**Your task**.
Return only the stretch of the material below that begins with the line containing "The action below" and ends with the line containing "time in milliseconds", exactly; both of those lines belong to it.

**Data shown**.
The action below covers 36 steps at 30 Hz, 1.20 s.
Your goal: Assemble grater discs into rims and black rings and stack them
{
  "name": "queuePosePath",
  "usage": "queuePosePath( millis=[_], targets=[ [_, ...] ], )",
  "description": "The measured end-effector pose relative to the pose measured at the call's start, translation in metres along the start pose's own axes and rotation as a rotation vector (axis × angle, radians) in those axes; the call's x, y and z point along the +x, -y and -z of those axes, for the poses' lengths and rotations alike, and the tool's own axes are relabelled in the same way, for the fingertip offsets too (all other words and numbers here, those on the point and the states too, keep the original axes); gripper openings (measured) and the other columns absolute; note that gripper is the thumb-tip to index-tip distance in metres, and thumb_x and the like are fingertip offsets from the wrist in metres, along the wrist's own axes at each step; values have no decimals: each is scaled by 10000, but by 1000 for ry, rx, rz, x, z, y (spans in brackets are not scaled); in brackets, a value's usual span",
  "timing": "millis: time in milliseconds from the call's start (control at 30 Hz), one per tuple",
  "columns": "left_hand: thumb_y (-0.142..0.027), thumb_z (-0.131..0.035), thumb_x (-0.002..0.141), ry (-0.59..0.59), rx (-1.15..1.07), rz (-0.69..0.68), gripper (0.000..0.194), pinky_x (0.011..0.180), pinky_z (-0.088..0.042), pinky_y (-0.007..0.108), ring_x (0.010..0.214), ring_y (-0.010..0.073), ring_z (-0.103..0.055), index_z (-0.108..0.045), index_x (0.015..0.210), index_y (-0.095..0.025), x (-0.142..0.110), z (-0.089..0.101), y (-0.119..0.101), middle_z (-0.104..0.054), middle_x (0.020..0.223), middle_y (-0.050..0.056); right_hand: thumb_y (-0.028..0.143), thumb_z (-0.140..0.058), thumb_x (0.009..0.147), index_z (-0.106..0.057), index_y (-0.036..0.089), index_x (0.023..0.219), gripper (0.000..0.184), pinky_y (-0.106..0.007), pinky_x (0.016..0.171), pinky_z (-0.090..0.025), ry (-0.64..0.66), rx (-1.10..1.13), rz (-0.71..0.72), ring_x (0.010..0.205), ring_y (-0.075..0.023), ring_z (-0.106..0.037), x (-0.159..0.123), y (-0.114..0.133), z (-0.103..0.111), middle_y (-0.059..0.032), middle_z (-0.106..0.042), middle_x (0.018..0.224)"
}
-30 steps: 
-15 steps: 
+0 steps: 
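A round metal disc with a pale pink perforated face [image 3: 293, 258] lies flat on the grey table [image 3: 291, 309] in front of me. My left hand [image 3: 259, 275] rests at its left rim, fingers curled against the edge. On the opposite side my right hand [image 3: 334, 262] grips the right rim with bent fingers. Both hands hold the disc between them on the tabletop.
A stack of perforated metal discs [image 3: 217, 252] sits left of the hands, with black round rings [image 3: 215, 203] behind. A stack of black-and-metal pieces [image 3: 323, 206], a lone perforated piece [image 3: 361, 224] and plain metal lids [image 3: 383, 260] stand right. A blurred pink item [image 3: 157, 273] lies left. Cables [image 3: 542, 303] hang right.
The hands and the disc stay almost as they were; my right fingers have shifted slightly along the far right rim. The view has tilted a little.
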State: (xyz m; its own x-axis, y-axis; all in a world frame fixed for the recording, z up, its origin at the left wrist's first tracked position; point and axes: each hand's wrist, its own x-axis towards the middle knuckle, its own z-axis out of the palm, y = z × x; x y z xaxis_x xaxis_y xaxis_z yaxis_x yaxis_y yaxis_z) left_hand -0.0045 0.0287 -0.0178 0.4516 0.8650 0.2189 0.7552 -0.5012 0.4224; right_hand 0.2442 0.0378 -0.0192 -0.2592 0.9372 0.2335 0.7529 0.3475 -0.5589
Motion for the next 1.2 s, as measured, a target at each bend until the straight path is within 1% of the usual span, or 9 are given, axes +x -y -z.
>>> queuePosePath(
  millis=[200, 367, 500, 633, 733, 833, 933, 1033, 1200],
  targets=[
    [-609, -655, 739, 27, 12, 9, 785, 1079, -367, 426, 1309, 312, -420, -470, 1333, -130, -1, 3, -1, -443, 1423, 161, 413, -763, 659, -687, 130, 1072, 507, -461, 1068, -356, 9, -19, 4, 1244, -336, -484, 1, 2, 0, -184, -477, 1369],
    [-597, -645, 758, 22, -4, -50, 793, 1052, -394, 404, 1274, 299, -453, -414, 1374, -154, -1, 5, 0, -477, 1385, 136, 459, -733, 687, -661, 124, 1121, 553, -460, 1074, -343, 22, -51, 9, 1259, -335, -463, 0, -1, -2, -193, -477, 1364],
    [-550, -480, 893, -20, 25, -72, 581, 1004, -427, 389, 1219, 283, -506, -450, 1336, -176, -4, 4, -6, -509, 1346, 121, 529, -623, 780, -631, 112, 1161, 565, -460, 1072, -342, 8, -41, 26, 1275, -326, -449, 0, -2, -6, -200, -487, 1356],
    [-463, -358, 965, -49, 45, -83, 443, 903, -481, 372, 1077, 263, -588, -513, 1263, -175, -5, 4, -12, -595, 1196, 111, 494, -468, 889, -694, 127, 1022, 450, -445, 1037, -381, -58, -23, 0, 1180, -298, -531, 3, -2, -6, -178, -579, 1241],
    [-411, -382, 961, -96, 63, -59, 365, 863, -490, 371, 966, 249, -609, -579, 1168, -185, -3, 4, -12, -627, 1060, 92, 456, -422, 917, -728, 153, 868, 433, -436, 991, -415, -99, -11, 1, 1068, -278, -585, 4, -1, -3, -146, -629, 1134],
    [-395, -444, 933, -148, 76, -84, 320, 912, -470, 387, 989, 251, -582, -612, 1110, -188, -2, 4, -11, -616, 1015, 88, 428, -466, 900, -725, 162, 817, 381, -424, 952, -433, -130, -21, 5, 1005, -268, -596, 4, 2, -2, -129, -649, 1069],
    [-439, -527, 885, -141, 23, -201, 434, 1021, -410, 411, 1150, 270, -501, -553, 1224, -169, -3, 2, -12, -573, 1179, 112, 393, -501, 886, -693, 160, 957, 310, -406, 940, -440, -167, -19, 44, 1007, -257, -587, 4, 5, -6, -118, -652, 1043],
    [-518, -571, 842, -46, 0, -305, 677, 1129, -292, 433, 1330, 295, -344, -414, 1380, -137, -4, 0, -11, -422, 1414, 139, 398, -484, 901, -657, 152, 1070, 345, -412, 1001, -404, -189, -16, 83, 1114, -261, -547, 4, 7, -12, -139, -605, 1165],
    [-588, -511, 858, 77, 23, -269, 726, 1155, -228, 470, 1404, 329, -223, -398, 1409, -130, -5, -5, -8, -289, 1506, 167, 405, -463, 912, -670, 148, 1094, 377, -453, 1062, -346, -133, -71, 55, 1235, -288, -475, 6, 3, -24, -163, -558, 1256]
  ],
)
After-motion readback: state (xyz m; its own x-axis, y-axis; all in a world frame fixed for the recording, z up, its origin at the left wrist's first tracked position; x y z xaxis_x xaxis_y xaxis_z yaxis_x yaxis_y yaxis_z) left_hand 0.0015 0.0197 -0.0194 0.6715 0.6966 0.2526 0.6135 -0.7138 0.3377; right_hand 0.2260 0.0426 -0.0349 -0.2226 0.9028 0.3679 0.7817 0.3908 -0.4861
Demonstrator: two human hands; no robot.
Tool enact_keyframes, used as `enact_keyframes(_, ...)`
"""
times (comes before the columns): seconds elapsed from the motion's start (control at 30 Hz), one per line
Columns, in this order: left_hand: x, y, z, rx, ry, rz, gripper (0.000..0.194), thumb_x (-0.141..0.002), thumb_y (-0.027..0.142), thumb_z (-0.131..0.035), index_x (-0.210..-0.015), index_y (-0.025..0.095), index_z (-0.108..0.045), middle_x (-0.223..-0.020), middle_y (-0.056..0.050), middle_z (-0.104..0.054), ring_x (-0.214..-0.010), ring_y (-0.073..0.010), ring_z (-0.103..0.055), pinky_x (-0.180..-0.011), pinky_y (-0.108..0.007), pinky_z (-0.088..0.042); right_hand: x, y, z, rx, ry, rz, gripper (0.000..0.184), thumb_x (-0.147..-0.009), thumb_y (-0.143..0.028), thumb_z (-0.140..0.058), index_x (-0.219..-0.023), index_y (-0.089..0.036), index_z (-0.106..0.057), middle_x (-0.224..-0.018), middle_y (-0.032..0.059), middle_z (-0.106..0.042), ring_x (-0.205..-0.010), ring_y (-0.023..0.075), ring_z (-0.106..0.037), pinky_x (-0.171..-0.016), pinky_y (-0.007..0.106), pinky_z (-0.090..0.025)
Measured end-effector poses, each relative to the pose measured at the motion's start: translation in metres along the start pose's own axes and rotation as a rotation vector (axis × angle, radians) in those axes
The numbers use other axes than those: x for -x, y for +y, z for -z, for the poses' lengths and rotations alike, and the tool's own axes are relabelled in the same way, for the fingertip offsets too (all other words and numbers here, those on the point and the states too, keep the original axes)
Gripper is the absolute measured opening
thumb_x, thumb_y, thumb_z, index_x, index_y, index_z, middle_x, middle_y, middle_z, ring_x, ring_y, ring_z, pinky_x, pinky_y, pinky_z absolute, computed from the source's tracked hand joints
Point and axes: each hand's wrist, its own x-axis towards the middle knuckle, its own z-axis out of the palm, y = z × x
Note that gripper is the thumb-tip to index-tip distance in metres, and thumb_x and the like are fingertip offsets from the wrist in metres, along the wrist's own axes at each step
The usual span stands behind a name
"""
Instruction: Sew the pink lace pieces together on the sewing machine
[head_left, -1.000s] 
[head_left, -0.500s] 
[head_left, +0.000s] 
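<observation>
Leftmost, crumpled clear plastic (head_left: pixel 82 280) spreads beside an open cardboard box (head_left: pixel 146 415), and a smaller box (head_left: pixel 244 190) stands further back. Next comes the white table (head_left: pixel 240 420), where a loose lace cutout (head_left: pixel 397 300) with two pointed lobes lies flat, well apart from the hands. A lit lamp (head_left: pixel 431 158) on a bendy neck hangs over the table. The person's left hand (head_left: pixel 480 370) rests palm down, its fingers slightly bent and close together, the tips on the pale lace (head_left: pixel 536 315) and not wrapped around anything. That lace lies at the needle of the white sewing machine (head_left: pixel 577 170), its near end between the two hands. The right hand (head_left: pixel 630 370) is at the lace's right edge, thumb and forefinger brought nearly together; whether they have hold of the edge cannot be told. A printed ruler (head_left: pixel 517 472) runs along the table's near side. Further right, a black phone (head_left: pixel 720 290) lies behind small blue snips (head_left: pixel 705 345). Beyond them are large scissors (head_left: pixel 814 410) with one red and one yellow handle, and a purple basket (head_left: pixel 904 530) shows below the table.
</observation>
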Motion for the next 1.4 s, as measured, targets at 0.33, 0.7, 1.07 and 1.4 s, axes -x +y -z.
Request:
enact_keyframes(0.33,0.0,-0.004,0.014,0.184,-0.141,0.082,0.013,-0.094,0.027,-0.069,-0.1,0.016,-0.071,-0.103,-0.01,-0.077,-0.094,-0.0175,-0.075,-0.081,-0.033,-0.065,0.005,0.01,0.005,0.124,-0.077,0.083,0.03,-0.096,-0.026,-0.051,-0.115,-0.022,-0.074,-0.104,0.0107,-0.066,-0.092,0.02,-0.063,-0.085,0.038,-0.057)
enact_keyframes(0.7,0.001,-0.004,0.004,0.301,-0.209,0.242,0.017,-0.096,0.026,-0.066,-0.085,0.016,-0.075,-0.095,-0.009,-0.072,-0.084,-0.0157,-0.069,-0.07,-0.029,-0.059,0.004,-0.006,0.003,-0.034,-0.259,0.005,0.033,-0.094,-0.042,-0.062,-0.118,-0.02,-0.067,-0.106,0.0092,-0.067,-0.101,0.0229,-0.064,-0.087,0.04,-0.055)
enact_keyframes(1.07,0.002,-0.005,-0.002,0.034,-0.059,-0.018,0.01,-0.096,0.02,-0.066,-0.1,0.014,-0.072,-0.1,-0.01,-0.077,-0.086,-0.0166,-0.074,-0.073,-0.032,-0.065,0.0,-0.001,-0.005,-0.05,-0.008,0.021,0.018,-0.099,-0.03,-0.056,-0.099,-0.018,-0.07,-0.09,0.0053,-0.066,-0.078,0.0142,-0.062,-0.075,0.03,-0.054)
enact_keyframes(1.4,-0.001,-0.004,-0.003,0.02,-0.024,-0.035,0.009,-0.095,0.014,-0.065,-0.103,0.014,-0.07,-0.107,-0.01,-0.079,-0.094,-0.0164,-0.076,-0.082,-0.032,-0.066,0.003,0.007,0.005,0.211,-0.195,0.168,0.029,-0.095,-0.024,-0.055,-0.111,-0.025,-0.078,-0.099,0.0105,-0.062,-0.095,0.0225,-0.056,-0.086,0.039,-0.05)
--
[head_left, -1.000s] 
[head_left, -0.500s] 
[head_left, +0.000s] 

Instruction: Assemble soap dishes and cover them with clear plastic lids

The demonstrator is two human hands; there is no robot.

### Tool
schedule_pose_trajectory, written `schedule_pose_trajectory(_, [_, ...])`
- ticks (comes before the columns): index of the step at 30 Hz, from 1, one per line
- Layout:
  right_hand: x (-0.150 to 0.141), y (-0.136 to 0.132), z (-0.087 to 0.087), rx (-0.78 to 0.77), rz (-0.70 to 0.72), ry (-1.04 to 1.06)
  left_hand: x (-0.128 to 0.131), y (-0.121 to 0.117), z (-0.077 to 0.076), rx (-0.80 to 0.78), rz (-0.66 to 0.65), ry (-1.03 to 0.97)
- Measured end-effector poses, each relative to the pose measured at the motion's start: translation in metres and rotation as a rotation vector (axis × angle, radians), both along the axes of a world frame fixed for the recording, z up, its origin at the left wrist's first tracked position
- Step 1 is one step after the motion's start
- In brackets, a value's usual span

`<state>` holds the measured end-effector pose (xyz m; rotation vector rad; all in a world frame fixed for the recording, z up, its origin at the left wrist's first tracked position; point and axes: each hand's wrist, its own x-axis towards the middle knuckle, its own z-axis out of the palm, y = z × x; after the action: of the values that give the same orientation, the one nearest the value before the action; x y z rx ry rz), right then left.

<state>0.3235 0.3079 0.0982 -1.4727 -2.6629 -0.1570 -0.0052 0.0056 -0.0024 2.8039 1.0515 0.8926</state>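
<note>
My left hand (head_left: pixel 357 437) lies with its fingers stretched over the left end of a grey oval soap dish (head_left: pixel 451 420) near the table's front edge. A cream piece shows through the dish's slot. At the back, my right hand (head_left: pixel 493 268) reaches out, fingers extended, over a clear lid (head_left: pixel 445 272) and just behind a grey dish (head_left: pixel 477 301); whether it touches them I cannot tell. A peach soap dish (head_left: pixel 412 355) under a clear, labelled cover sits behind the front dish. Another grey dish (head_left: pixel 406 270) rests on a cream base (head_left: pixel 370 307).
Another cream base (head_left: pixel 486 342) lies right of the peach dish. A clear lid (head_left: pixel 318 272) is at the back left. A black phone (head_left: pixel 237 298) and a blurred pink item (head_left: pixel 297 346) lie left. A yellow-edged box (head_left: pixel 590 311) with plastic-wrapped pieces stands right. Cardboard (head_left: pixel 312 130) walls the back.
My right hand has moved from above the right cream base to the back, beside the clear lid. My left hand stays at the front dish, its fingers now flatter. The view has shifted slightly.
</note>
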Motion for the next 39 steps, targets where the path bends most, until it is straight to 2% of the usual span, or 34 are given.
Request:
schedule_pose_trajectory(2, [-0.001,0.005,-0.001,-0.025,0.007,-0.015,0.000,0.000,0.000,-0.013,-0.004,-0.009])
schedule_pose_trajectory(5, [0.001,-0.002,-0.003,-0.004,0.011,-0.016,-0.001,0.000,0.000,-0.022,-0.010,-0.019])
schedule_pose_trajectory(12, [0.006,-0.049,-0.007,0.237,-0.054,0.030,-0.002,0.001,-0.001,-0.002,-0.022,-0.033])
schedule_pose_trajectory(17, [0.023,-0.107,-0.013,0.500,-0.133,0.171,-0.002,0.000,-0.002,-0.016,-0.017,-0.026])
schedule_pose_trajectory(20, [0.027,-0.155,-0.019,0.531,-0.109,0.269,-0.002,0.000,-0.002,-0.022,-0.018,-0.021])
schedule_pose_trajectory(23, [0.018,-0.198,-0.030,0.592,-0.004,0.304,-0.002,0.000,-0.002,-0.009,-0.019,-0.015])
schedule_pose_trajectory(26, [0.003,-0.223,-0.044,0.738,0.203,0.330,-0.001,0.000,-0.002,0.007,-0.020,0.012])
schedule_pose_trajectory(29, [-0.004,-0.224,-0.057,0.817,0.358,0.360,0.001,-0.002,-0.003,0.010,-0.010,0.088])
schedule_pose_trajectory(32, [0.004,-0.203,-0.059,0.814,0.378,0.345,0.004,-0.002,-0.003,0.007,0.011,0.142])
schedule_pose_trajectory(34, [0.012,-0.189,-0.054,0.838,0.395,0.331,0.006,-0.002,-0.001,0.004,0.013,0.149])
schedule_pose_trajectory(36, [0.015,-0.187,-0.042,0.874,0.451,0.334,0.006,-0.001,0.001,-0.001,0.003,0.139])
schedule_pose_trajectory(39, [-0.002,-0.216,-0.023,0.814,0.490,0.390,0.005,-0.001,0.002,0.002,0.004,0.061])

**Answer to the exercise**.
The action below covers 36 steps at 30 Hz, 1.20 s.
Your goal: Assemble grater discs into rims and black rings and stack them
{
  "name": "queuePosePath",
  "usage": "queuePosePath( millis=[_], targets=[ [_, ...] ], )",
  "description": "The measured end-effector pose relative to the pose measured at the call's start, translation in metres along the start pose's own axes and rotation as a rotation vector (axis × angle, radians) in those axes; the call's x, y and z point along the +x, -y and -z of those axes, for the poses' lengths and rotations alike, and the tool's own axes are relabelled in the same way, for the fingertip offsets too (all other words and numbers here, those on the point and the states too, keep the original axes); gripper openings (measured) and the other columns absolute; note that gripper is the thumb-tip to index-tip distance in metres, and thumb_x and the like are fingertip offsets from the wrist in metres, along the wrist's own axes at each step; values have no decimals: each is scaled by 10000, but by 1000 for ry, rx, rz, x, z, y (spans in brackets are not scaled); in brackets, a value's usual span",
  "timing": "millis: time in milliseconds from the call's start (control at 30 Hz), one per tuple",

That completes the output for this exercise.